> Goal of the exercise
A verbatim transcript of the lines below, starting at the first and ending with the one that holds "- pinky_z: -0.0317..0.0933", is what should be produced.
==== Material for this task
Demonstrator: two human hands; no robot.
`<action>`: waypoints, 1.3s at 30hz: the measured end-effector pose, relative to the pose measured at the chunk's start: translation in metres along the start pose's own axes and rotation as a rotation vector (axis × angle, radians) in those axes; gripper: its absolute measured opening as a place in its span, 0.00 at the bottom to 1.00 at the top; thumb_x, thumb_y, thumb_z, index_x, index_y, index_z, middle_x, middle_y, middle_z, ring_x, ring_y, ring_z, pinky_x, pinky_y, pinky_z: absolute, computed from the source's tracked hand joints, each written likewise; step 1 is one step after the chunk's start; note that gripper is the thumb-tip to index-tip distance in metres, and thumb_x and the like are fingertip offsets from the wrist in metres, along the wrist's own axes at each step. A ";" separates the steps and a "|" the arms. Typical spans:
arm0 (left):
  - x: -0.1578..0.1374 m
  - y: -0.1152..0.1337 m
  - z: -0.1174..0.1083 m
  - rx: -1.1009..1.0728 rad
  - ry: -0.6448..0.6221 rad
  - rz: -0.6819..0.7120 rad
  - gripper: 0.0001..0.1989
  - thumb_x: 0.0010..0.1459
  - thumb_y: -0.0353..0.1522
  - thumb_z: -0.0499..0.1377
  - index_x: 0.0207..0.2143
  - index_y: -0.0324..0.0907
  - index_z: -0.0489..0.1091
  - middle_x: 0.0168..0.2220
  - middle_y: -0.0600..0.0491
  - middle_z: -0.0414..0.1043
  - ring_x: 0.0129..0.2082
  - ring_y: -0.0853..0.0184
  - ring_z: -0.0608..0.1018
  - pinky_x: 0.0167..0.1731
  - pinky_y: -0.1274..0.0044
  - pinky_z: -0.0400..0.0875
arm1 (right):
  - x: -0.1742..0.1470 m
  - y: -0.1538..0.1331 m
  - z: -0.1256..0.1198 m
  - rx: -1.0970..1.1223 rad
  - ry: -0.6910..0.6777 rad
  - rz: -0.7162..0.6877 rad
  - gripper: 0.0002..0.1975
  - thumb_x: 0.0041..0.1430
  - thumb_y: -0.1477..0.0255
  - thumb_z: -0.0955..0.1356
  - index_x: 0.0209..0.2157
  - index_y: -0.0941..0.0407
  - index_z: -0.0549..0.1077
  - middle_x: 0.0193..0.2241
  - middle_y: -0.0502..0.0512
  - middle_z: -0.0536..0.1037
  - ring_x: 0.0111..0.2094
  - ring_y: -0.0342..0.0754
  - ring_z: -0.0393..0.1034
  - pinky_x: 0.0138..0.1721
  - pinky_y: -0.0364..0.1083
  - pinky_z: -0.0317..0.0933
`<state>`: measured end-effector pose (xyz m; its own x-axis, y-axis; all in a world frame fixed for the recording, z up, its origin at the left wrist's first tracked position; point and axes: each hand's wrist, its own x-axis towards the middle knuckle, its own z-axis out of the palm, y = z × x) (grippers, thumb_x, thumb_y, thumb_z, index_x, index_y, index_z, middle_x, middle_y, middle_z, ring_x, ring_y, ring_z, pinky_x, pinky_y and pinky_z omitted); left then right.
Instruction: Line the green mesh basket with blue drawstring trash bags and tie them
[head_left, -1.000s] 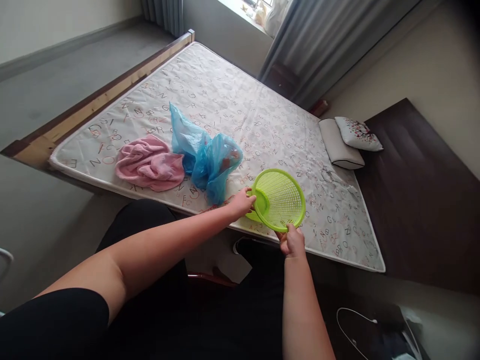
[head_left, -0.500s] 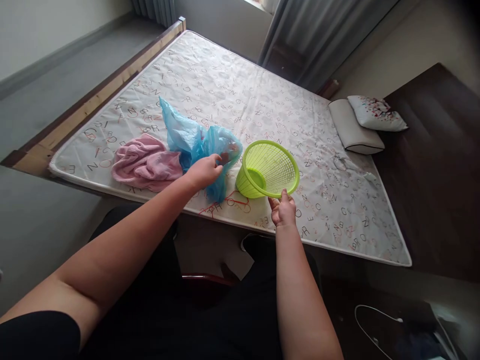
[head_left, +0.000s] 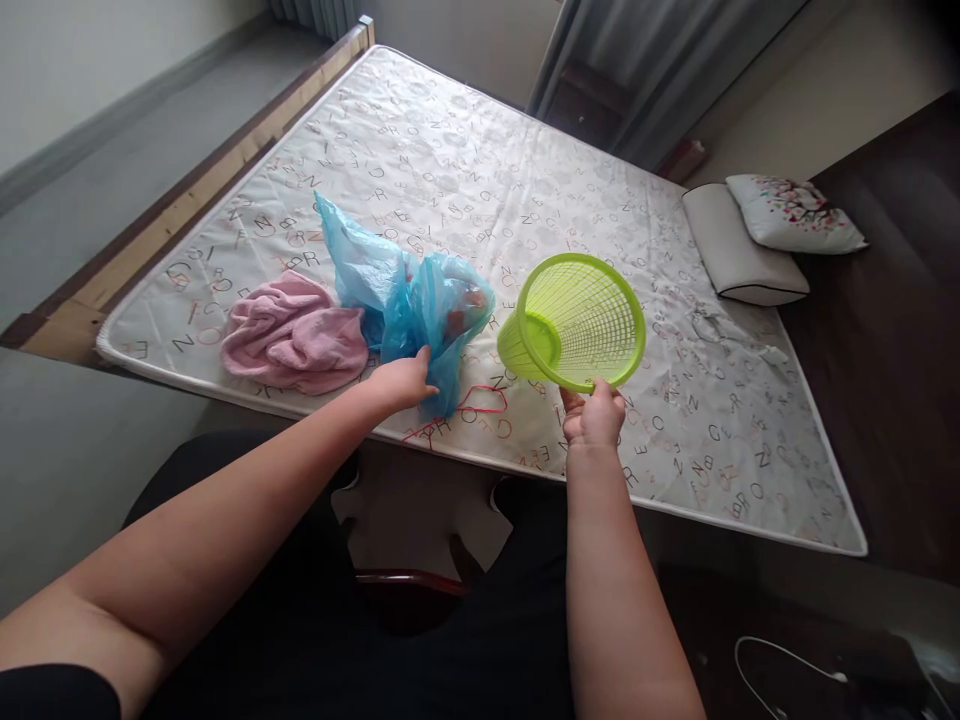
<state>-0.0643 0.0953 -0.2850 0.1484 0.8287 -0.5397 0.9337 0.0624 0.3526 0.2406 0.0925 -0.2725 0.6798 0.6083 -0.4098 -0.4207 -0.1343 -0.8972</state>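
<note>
With fingers closed on its near rim, my right hand (head_left: 596, 415) holds a lime-green plastic mesh basket (head_left: 529, 345). The basket tilts, its mouth turned up and towards me, and nothing shows inside. My left hand (head_left: 405, 383) is at the near side of a crumpled, see-through blue plastic bag (head_left: 435, 315), fingers apart; whether it touches the bag is hard to tell. Reddish-brown contents show dimly through the bag. Left of the bag lies a bunched pink towel (head_left: 300, 335). A thin red string (head_left: 484, 403) lies between my hands.
Everything rests on a letter-printed mattress (head_left: 480, 180) with a wooden bed frame edge (head_left: 247, 160) at left. A beige bolster (head_left: 742, 245) and a floral cushion (head_left: 795, 213) lie far right. A white cable (head_left: 780, 645) is at lower right, and grey curtains (head_left: 637, 80) hang behind.
My right hand has moved the basket to the right, away from the bag, and tilted it more. My left hand has drawn back slightly, lower on the bag's near side.
</note>
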 end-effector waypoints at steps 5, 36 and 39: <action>0.012 0.008 -0.001 0.025 0.072 0.067 0.36 0.68 0.34 0.63 0.75 0.37 0.61 0.60 0.33 0.79 0.62 0.43 0.80 0.54 0.66 0.74 | -0.001 0.005 0.008 -0.065 -0.017 0.135 0.12 0.68 0.65 0.70 0.44 0.49 0.61 0.43 0.48 0.73 0.33 0.42 0.79 0.34 0.45 0.80; 0.015 0.029 -0.012 -0.316 0.440 0.481 0.13 0.65 0.43 0.67 0.36 0.42 0.78 0.33 0.50 0.78 0.33 0.64 0.77 0.36 0.74 0.70 | -0.055 0.056 0.045 -0.116 -0.793 0.151 0.28 0.49 0.55 0.82 0.44 0.52 0.71 0.39 0.48 0.82 0.36 0.44 0.79 0.38 0.44 0.73; 0.022 0.030 -0.007 -0.419 0.389 0.474 0.15 0.65 0.44 0.67 0.41 0.41 0.79 0.37 0.49 0.81 0.35 0.63 0.80 0.37 0.75 0.72 | -0.054 0.052 0.043 -0.152 -0.847 0.102 0.31 0.47 0.58 0.83 0.48 0.51 0.72 0.43 0.50 0.83 0.38 0.44 0.79 0.41 0.45 0.74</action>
<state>-0.0353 0.1193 -0.2811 0.3058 0.9517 0.0256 0.5839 -0.2087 0.7846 0.1564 0.0868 -0.2901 -0.0590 0.9574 -0.2825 -0.3296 -0.2858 -0.8998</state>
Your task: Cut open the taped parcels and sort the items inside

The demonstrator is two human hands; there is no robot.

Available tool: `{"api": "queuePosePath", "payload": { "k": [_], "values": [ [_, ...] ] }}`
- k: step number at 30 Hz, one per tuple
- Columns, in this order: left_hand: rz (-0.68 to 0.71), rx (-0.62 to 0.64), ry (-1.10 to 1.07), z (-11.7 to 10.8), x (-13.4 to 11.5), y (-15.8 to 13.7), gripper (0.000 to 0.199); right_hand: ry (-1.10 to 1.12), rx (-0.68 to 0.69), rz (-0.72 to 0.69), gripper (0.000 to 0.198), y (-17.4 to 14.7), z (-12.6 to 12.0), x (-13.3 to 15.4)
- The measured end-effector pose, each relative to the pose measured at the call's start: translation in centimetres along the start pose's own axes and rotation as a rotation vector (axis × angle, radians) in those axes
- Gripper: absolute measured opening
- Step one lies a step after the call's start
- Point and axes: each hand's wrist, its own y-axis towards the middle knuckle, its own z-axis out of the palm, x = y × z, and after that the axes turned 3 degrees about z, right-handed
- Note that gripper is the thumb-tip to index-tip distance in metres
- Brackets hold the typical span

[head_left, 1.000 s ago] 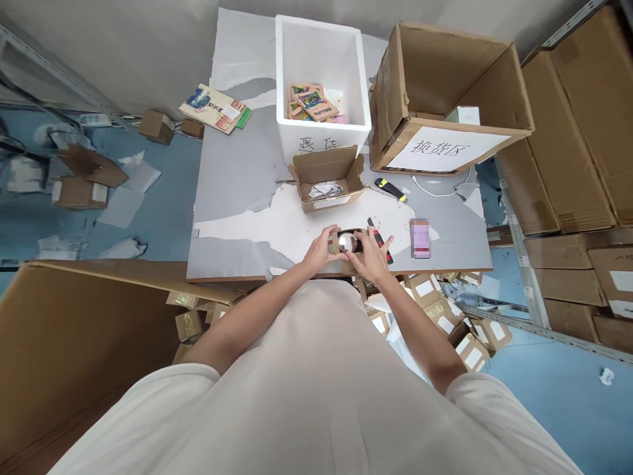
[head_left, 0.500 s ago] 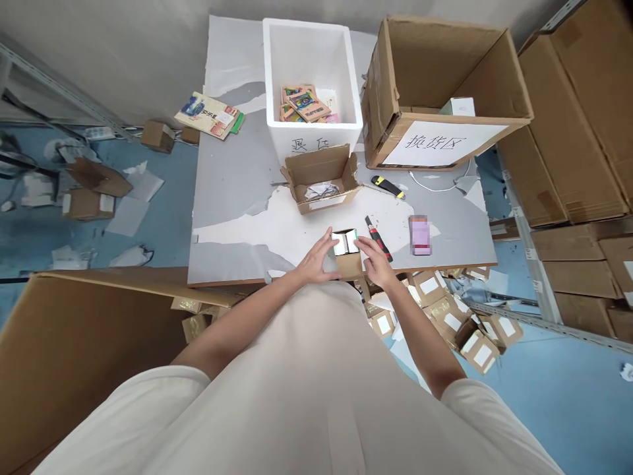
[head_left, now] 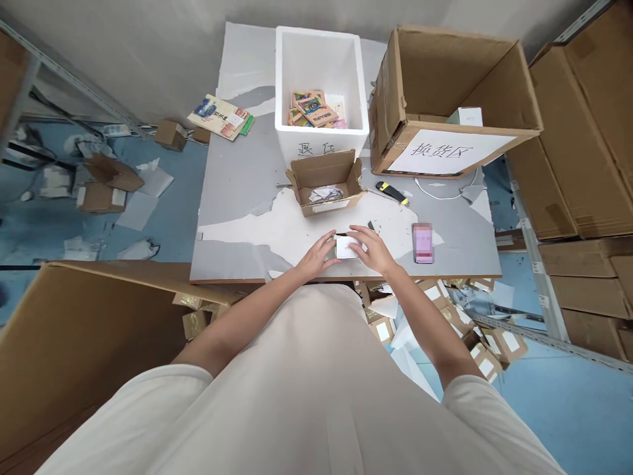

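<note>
Though small, a smooth, rectangular white box (head_left: 344, 249) in the grip of left hand (head_left: 315, 256) and right hand (head_left: 373, 250).

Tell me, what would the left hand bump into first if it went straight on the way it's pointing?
The small white box, right by the fingertips of the left hand. Just past it, the right hand probably comes next, though depth is hard to judge from this one view.

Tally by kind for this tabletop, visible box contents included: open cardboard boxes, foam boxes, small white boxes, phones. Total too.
Open cardboard boxes: 2
Foam box: 1
Small white boxes: 2
Phone: 1
Total: 6
</note>
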Motion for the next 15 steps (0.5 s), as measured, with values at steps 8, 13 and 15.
{"api": "queuePosePath", "payload": {
  "k": [8,13,15],
  "values": [
    [-0.02,-0.009,0.005,-0.3,-0.3,0.5,0.072,-0.273,0.117,-0.007,0.042,1.1,0.4,-0.6],
    [-0.015,0.041,-0.005,-1.5,-0.7,0.9,0.052,-0.124,0.139,-0.041,0.036,0.6,0.1,-0.8],
    [-0.027,0.07,-0.008,-2.3,-0.8,0.8,0.051,-0.085,0.24,-0.078,0.046,0.2,-0.1,-1.0]
  ]
}}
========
> Response below
Demonstrator: two human hands; no robot.
`<action>`: waypoints, 1.3s at 30hz: the measured end-effector pose, relative to the pose measured at the chunk's start: translation in metres along the start pose's own axes and rotation as a rotation vector (axis × angle, radians) in those axes; gripper: its absolute measured opening as a place in its span, 0.00 at the bottom to 1.00 at the top; thumb_x, thumb_y, thumb_z, index_x, index_y, index_z, middle_x, middle_y, middle_z, ring_x, ring_y, ring_z, pinky_x, pinky_y, pinky_z: absolute, computed from the source's tracked hand joints, each written likewise; step 1 is one step after the chunk's start; note that gripper is the thumb-tip to index-tip distance in metres, and thumb_x and the like are fingertip offsets from the wrist in metres, along the wrist's own axes at each step. A ";" separates the steps and a "|" the arms. Typical spans:
arm0 (left):
  - x: -0.1578..0.1374 m
  - y: -0.1152..0.1337 m
  - z: -0.1174..0.1083 m
  - rx: -1.1009..1.0728 rad
  - ry: -0.6448..0.6221 rad
  - rz: -0.6819..0.7120 rad
  - gripper: 0.0001..0.1989
  - thumb_x: 0.0010..0.1459
  - thumb_y: -0.0353..0.1522
  - thumb_z: -0.0499..0.1377
  - index_x: 0.0207..0.2143
  - index_y: -0.0324..0.0907
  - index_z: -0.0489..0.1091
  - middle_x: 0.0168..0.2220
  - middle_y: -0.0600..0.0491
  - middle_z: -0.0414..0.1043
  - ring_x: 0.0129..0.2082
  - ring_y: -0.0853..0.0184
  - ring_z: -0.0608..0.1018
  - pinky_x: 0.0167..0.1731
  - pinky_y: -0.1274..0.0044
  - pinky_z: -0.0400..0.0875
arm1 (right):
  - x: -0.1742..0.1470 m
  - y: -0.1538..0.1331 m
  - z: -0.1256..0.1198 m
  - rx: -1.0970..1.1223 rad
  - ry: -0.6910..0.6777 rad
  - rz: -0.7162..0.6877 rad
  - gripper: 0.0002..0.1975
  - thumb_x: 0.0041..0.1430
  - thumb_y: -0.1477..0.0255
  - thumb_z: -0.0955..0.1356
  - index_x: 0.0209..0.2157
  - index_y: -0.0941..0.0407
  - index_z: -0.0549..0.1077
  - middle_x: 0.0193..0.2241
  - middle_y: -0.0502..0.0512
  - middle_z: -0.0536..0.1037
  - ring_x: 0.0111..0.2094
  - ring_y: -0.0342..0.0754
  - ring_z: -0.0393..0.1034
  - pinky_x: 0.0138..0.1721
  - pinky_y: -0.0364..0.1083
  - pinky_z: -0.0317..0.0933

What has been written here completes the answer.